### YOUR ASSIGNMENT
Down to the last line, set down the listing below exactly, apart from its pictures.

### PROVIDED DATA
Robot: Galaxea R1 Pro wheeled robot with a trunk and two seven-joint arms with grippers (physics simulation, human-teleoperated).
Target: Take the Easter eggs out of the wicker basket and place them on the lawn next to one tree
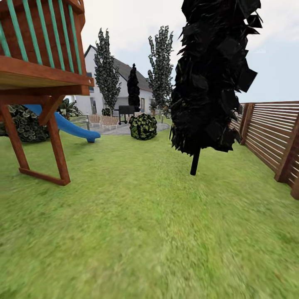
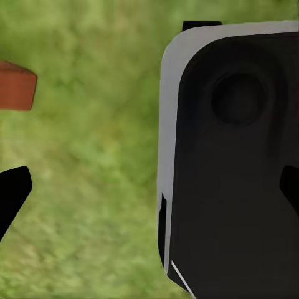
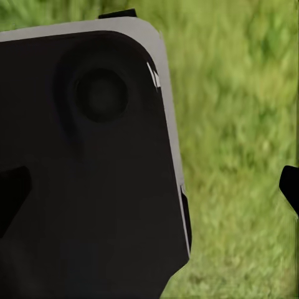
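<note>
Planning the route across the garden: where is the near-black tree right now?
In the head view the near-black tree stands right of centre on the lawn, between the round bush and the slatted wooden fence.

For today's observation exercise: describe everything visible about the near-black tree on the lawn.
The near-black tree stands upright on the lawn, right of centre in the head view. Its foliage is a tall column of angular, flat black leaf clumps, tapering at the bottom to a thin, straight black trunk rooted in grass. The slatted wooden fence runs behind it.
</note>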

### ANSWER BELOW
Robot: Galaxea R1 Pro wheeled robot with a trunk and two seven-joint arms with grippers (physics simulation, human-teleoperated).
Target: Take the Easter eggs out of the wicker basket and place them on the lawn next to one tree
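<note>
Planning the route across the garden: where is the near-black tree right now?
In the head view the near-black tree stands right of centre on the lawn, between the round bush and the slatted wooden fence.

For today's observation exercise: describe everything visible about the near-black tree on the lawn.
The near-black tree stands upright on the lawn, right of centre in the head view. Its foliage is a tall column of angular, flat black leaf clumps, tapering at the bottom to a thin, straight black trunk rooted in grass. The slatted wooden fence runs behind it.
</note>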

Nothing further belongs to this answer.